3) Um business environment menos vaidoso
Em 1989, o empresário inglês Mark Dixon havia experimentado o gatilho comum de 9 entre 10 empreendedores: uma experiência desconfortável; como viajava demais, via sua produtividade muito impactada pelo fato de não encontrar espaços para trabalhar nos países que visitava, tendo de se contentar com os quartos de hotéis pelos quais passava (estamos falando de uma época em que a internet era uma realidade apenas para as universidades). Nascia então a Regus, um das pioneiras na reflexão do espaço físico como uma commodity, reduzindo custos estruturais para empresas e executivos(as) que agora teriam o impacto de produtividade minimizado em casos como o vivido pelo próprio Dixon. A segunda década do século XXI, esta em que ainda estamos, vivenciou um aquecimento exponencial deste mercado com o surgimento de players bastante poderosos e globais como a WeWork, hoje com alguns escritórios no Brasil e com uma contínua elevação na demanda por estações de trabalho.
Entre as boas características que a cultura de startups trouxe ao mercado estão a desglamourização do escritório e a troca da sala de reunião pelo e-mail. As opções de co-working refletem uma mudança de paradigma importante para o mercado, que acompanha a fluidez da digitalização dos negócios. Ter uma sala com seu nome na porta é hoje algo dispensável (até mesmo cafona).

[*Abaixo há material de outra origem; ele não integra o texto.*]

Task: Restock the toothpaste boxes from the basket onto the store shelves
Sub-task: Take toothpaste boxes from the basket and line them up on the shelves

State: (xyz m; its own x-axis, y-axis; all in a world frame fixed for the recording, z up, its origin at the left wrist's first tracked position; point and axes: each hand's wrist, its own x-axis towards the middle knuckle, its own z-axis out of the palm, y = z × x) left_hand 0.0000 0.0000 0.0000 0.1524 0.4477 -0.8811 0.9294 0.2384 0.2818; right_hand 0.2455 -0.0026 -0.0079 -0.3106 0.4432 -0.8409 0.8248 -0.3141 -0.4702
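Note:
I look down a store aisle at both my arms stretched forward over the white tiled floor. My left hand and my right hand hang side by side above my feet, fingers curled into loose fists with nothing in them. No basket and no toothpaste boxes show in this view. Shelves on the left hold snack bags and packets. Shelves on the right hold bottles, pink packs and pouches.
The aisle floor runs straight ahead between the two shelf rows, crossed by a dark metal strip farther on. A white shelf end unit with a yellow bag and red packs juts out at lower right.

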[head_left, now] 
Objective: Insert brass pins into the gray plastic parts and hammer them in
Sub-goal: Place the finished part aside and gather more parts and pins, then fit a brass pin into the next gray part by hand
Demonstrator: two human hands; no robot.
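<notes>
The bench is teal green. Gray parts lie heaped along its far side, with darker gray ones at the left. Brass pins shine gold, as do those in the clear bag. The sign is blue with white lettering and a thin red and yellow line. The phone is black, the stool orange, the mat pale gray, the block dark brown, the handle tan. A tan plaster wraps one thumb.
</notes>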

Entender nossa relação com o espaço físico deixou de ser uma reflexão empírica, quase automática, para ser uma discussão central, que envolve, no que tange negócios: custo, relacionamento e cultura organizacional; no que tange pessoas: custo, bem-estar e consumo; dois tripés definidores da ressignificação do nosso espaço, seja na sala de estar da Ana Hickmann ou em 8m2 em algum lugar de Tóquio.